The Payroll Union
Strolling Attercliffe at dusk, The Payroll Union’s Pete David presents a striking silhouette against the darkening sky. Gathering at Bad Merchant studios in Sheffield’s Crystal Ship music dreadnaught to record In Session, the smartly dressed three-piece are a formidable prospect. With a love of American History, a fascination with semi-obscure polygamous religions and suspiciously in-depth knowledge of the Lincoln assassination they reminded Exposed’s online editor of that photo of Jack Nicholson with the depression era revellers at the end of The Shining. Rob kept checking the pics on the walls of Bad Merchant’s studio to make sure Pete, Paul and Ben weren’t leaning out of a photo of confederates.
The Payroll Union and their founder Pete David have been around for a year or so now, knocking out a couple of quality EPs in that time including the recent “Your Obedient Servant”. We worked around director Mark Bull’s fairy-lit set dressing for a chat with frontman Pete, bassist Paul and drummer Ben to put us in the frame about life in the nineteeth century noir pop trio.
There’s lots of South American influences in The Payroll Union’s sound. Was it a long journey from there to here?
Pete: I grew up on Bob Dylan and Neil Young and there was a natural progression from that when I was learning to play. I very much wanted us to be an Americana band, but I think we’ve evolved quite significantly from that now, certainly in the last twelve months or so.
Ben: A nice thing about the band is that it hasn’t been contrived. We like this type of music and we all enjoy playing together.
Songs like ‘1826’ and ‘St Lawrence River’ have a really strong sense of story and place. Do you write your lyrics before composing the music?
Pete: It tends to start with me being interested in something and wanting to write about it and then everything else comes from there. I see it as tapping into veins of truth from an historical time or event and bringing something out of that. For example, I’m really interested in the Mormons at the moment.
The Mormons? How’d they catch your attention?

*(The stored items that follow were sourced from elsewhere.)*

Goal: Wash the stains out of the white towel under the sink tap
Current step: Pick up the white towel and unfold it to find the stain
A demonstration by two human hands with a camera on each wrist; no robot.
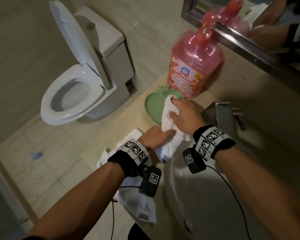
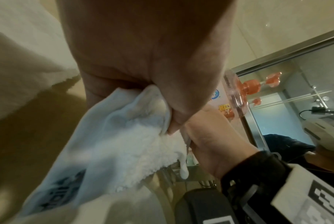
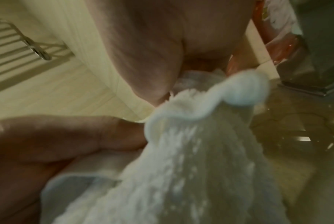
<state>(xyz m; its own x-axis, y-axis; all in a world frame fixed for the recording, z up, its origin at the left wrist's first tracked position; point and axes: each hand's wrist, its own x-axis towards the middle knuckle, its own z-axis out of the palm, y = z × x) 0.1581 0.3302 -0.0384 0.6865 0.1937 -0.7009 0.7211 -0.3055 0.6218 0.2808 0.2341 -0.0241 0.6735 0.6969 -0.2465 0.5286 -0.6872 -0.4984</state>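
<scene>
A white terry towel (image 1: 168,118) is bunched lengthwise above the counter, left of the steel tap (image 1: 223,116). My left hand (image 1: 157,138) grips its lower part, thumb across the cloth. My right hand (image 1: 182,113) holds its upper part, fingers wrapped over the top fold. In the left wrist view the towel (image 2: 124,136) is pinched between thumb and fingers, and a white drop hangs from its edge. The right wrist view shows the towel (image 3: 191,151) running down from my fingers. The sink basin (image 1: 206,196) lies below right. No water stream is visible.
A green heart-shaped dish (image 1: 154,106) lies on the counter under the towel. A large pink pump bottle (image 1: 194,66) stands behind it. Another white cloth (image 1: 139,205) hangs off the counter edge. A toilet (image 1: 80,84) with raised lid stands at left. A mirror (image 1: 275,23) hangs at top right.
</scene>
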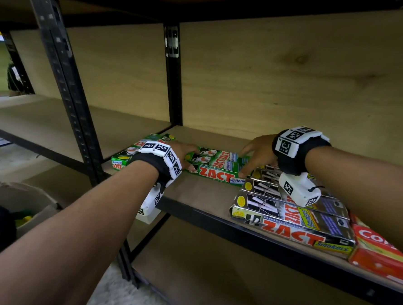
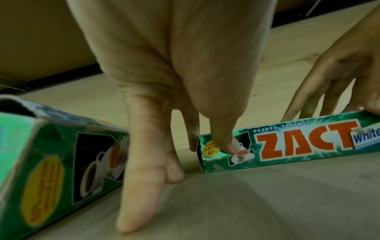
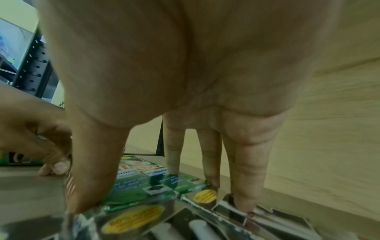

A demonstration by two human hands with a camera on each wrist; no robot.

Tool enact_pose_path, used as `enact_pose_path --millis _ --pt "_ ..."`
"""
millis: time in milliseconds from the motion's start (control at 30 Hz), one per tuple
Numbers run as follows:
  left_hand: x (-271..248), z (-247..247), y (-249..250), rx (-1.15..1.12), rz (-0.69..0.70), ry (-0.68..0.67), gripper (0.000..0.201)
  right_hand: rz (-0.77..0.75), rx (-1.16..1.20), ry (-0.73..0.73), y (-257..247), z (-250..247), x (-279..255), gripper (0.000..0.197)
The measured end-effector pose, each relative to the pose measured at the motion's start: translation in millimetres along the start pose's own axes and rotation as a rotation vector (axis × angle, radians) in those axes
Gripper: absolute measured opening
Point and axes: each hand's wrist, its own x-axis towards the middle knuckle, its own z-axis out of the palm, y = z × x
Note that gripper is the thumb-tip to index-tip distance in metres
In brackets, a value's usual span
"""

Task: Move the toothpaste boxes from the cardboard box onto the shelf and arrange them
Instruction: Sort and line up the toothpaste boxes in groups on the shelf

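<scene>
A row of green ZACT Whitening toothpaste boxes (image 1: pixel 216 165) lies flat on the wooden shelf (image 1: pixel 198 195). My left hand (image 1: pixel 186 156) is at the row's left end, the thumb (image 2: pixel 230 144) pressing the front box (image 2: pixel 287 142) and a finger against its end flap. My right hand (image 1: pixel 252 158) rests straight fingertips (image 3: pixel 172 162) on the row's right end, where it meets the silver ZACT Smokers boxes (image 1: pixel 291 215). Another green box (image 1: pixel 125 155) lies apart at the left, angled. Neither hand lifts a box.
Red Colgate boxes (image 1: pixel 386 254) lie at the shelf's right front edge. The cardboard box (image 1: pixel 29 200) stands low on the left, its contents mostly hidden. A black upright post (image 1: pixel 75 108) rises left of my left arm. Bare shelf board lies in front of the green row.
</scene>
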Motion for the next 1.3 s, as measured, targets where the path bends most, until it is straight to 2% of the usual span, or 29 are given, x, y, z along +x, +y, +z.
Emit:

Pete: Well it’s the period really that the Mormons and Joseph Smith came about in. That period of America in the 1820’s is so fascinating. In West New York where Joseph Smith Jr (Founder of Latter Day Saint Movement – Exposed History Ed) had his revelation, you’ve got the Burned-over district which had this revival element to it, alongside the development of the canals and the railroads which all brought this incredible trade in. When that happened you had tradesman becoming businessmen, which then developed the dynamic of the working class and big bosses who were all freemasons. This of course then saw a strong anti-mason movement. Mormonism wasn’t really a reaction to that movement but it came from that all that going on and it’s a period that I find very interesting.
Someone described your music as ‘acoustic murder ballads’. How useful do you find genres and labels like this?
Pete: Well I love genres! I love the constraints of it and that it just pitches you inside this castle.
Pete: (laughing) No, it’s true! Genres are wonderful and people think they’re a constraint but I think genre is freeing. To me, it’s like having no barriers because you need constraints to have something to break away from.
Ben: I think genre is something you perceive from the outside. I’m not sure we ever really think about the genre of our own music.
You launched your latest EP [‘Your Obedient Servant’] in the Lantern Theatre which is a great little venue. What was that like to play?
Pete: Amazing. It’s such a beautiful place and it was a brilliant gig.
Any good venues coming up gig-wise?
Pete: There’s a gig coming up in April which we can’t talk about yet. But look out for it. We’ve also been asked to play the folk forest at Tramlines so you’ll see us there as well!
So take us through the cobwebby cobbled alleyways of tonight’s session. What are you playing?
Pete: We’re playing two new songs, the first of which doesn’t have a name yet.
Paul: The Mormon song?
Pete: It’s not going to be called The Mormon song. But that song is kind of about the Mormons, specifically a persecuted religious group who are burnt out of their homes. I suppose it’s about the intolerance of the people at that time, as well as my own intolerance towards religion as well.
Paul: We keep it light though, right?
Pete: The other song we’re going to play is called ‘Mary Lamson’. Which is my favourite song of ours at the moment. She was the wife of Edwin Stanton who was Lincoln’s Secretary of Way. She, his daughter and his brother all died in a short space of time and he went a bit mad because all these people were dying around him. It’s about how this pure love he had for this wife is gone and it changes his character completely. He becomes cynical and driven only by money and success. I found it a fascinating story and wanted to write a song about it.
Ben: This is the first we’ve heard any of this by the way.
Pete: (laughing) Yeah. Anyway, it’s a song that I love playing. And finally we’ll be doing a cover called ‘Smoking Too Long’ which is actually an anonymous tune but really made famous by Nick Drake.